現金過不足

帳簿残と実際残の差額を一時的に処理する科目。

処理

学習の使い所

「現金過不足」は帳簿残高と実際残高の差額を一時的に置く勘定です。原因判明前と判明後で処理が変わる点が要所です。

試験では「現金過不足」が一時的な差額勘定であり、原因判明時や決算時に雑損・雑益へ振り替える流れを押さえることが大切です。発生時と確定時の二段階で考えると整理しやすくなります。

実務では「現金過不足」が発生したら、その日の入出金記録と現金実査額を照合して原因を特定します。決算時には雑損・雑益へ振り替えるかどうかまで確認することが大切です。

関連:雑収入雑損失

ミニ問題(現金過不足)

選択肢から答えを選びましょう。正答と解説は「▼」を押すまで表示しません。

Q1. 現金過不足の発生理由として妥当なのは?

  • A. 数え違い・誤記・釣銭違いなど
  • B. 受取手形の満期決済
  • C. 減価償却費の計上
▼ 正答と解説を表示

正解:A(数え違い・誤記・釣銭違いなど)

先に見るのは「現金実査額と帳簿残高が一致しているか」です。数え違い、記帳漏れ、釣銭の渡し違いなどで差が出たときは、すぐ雑損失や雑収入にせず、まず現金過不足で一時処理します。原因が分かれば本来の勘定へ振り替える、という順で考えるのが基本です。
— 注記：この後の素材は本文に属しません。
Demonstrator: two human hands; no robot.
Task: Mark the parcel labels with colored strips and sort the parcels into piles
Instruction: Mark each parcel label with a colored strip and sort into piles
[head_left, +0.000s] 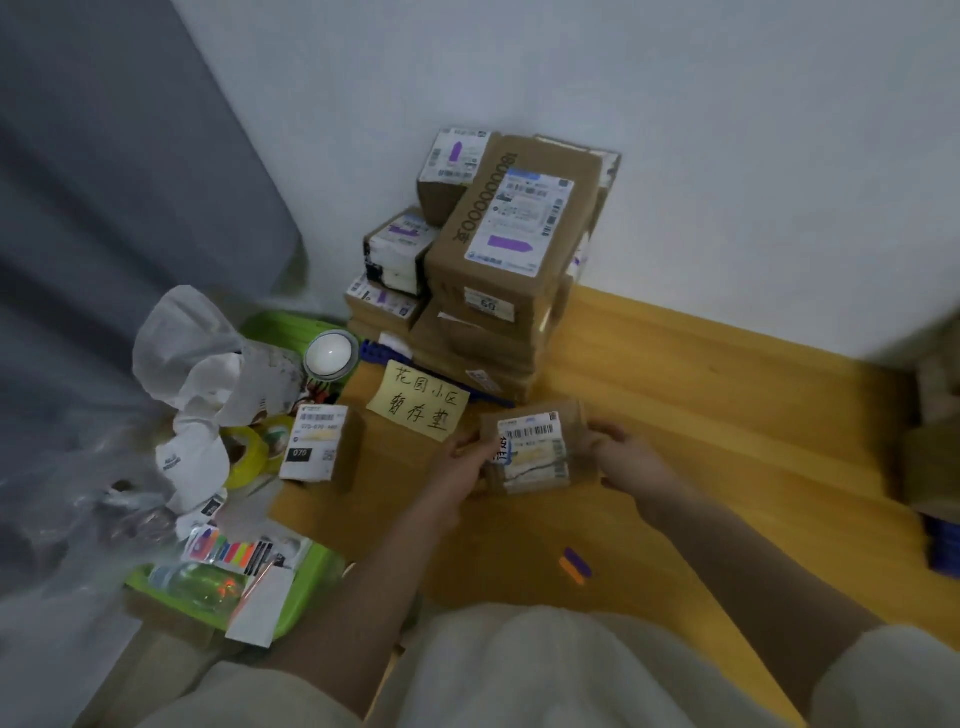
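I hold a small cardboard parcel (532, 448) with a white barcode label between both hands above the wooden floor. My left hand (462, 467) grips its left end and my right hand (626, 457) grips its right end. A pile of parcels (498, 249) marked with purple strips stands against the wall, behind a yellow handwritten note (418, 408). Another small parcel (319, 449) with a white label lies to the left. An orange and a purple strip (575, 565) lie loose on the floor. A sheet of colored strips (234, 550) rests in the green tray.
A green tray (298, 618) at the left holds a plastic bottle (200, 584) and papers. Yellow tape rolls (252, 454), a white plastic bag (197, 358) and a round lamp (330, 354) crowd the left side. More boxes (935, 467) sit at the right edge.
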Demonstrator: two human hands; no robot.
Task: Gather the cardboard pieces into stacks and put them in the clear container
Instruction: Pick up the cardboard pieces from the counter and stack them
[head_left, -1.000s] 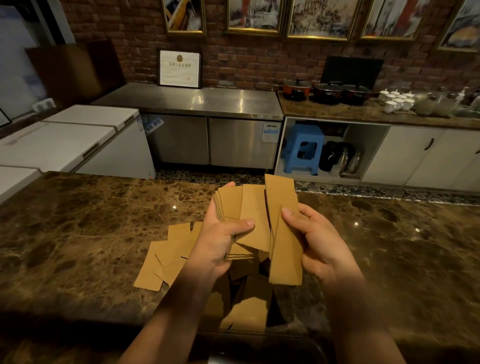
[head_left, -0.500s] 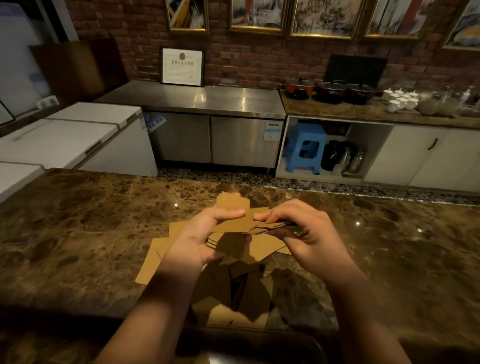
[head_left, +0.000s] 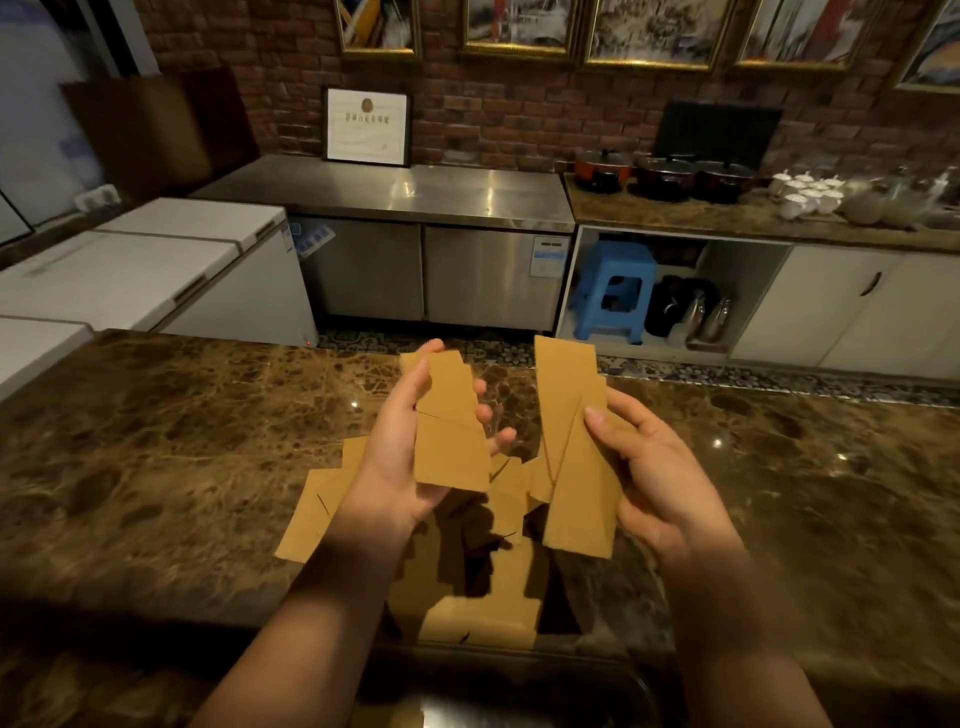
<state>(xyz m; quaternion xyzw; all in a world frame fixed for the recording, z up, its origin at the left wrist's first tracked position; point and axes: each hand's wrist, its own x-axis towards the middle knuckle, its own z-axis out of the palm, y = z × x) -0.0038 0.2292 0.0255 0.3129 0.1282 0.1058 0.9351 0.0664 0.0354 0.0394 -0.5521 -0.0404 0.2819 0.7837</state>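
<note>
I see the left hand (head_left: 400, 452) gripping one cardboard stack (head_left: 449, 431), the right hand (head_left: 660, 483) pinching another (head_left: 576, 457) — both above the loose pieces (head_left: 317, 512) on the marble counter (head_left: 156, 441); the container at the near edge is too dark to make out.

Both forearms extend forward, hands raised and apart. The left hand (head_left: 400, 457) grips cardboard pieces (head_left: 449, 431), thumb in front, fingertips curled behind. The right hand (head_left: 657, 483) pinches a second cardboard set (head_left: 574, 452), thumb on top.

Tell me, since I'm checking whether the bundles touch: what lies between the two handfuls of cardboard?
Nothing joins them in the head view: the left bundle and right bundle are apart, with marble counter showing behind the gap.
</note>
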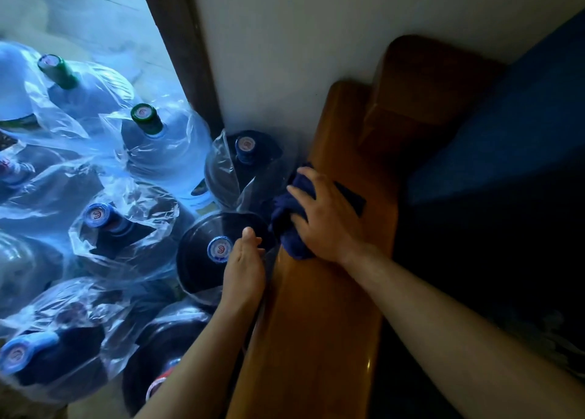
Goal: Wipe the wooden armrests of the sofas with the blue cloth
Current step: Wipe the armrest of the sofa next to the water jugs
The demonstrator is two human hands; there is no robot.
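Right hand presses bunched blue cloth beneath palm onto wooden armrest; left hand open, empty.

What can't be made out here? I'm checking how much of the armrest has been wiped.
- Armrest near end: cut off by the head view's bottom edge.
- Wood under the cloth: hidden by it and the right hand.
- Sofa seat: too dark.
- Dust or streaks: too blurred to tell.
- Left hand: contact with the armrest's side unclear.

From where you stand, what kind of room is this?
Probably a living room corner, in a home or small office. A sofa's wooden armrest and blue cushion sit against a wall, with bagged water jugs stored beside a doorway.
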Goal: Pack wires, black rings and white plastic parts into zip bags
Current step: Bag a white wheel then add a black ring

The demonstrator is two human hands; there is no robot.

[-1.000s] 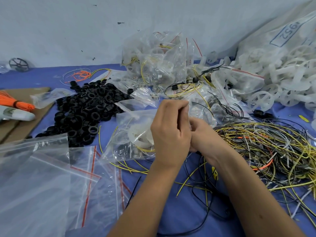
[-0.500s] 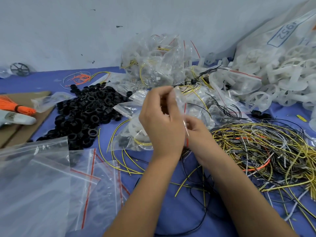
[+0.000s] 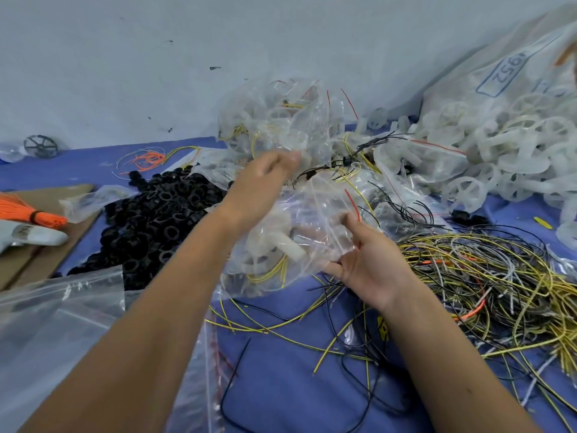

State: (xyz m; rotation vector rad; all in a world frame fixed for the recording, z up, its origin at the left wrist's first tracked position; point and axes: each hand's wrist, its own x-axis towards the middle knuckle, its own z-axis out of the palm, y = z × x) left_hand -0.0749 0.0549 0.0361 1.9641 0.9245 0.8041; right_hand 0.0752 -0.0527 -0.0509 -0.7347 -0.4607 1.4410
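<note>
Head view: clear zip bag (image 3: pixel 309 232) with white part, yellow wire.

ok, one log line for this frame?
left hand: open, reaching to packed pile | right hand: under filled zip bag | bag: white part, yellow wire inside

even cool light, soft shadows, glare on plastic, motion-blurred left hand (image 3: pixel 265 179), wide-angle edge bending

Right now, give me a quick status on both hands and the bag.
Left hand open, reaching toward the bag pile. Right hand under the filled zip bag. Loose wires beside it.
</note>
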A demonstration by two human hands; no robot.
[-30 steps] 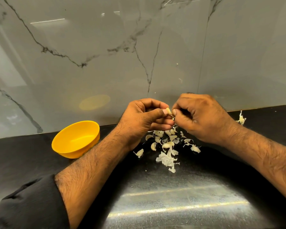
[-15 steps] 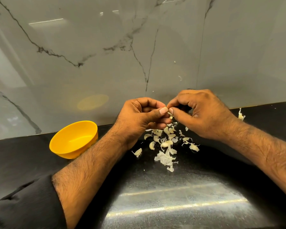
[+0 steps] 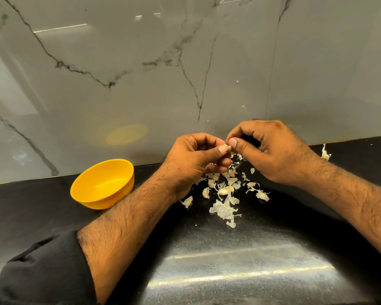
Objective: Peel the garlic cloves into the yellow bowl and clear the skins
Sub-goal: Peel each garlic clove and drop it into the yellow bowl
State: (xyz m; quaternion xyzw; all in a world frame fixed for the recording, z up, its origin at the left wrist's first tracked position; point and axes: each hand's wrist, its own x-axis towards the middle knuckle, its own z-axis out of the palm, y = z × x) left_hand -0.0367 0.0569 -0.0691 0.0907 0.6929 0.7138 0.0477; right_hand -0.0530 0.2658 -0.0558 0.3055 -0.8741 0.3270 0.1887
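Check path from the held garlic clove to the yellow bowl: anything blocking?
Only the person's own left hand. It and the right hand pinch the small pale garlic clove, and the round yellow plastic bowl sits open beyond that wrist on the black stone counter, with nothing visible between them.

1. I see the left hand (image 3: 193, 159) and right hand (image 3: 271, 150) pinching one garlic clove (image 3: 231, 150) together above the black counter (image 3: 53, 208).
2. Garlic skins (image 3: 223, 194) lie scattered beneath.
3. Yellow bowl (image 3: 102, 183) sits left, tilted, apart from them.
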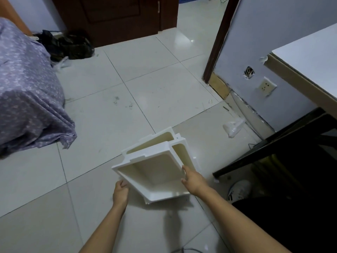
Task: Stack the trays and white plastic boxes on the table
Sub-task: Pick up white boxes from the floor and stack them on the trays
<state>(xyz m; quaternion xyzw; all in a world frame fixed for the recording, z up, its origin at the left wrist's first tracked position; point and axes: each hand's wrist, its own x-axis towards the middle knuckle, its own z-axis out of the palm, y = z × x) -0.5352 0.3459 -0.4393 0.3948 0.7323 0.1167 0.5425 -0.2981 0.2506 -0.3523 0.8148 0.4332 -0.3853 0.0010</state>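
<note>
Right now both hands hold a stack of white plastic boxes (156,170) low over the shiny grey tiled floor (113,99). One open, square-sided box sits tilted inside another, and the bottom one sticks out on the far side. The left hand (120,193) has its fingers (122,183) curled round the near left edge. The right hand (193,179) presses on the right side, its fingers (185,170) bent over the rim. Both hands are closed on the stack, which sits between them.

The white-topped desk (310,68) is up and to the right of the right fingers, well apart from the boxes. The boxes are not lined up neatly, so I think the bottom one could slip out if the stack tips. The stack could also bump the desk edge on the way up.
</note>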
Q2. 期末まで原因不明の不足は、最終的にどこへ振り替えますか?(小額想定)

  • A. 雑損失
  • B. 雑収入
  • C. 仮払金
▼ 正答と解説を表示

正解:A(雑損失)

判定順は「原因が判明したか」を先に見ることです。期末まで原因不明なら、不足は最終的に雑損失、余剰は雑収入へ振り替えます。仮払金のような内容未確定の支払ではなく、現金勘定の差額を仮に受ける勘定だという違いを押さえると混同しにくくなります。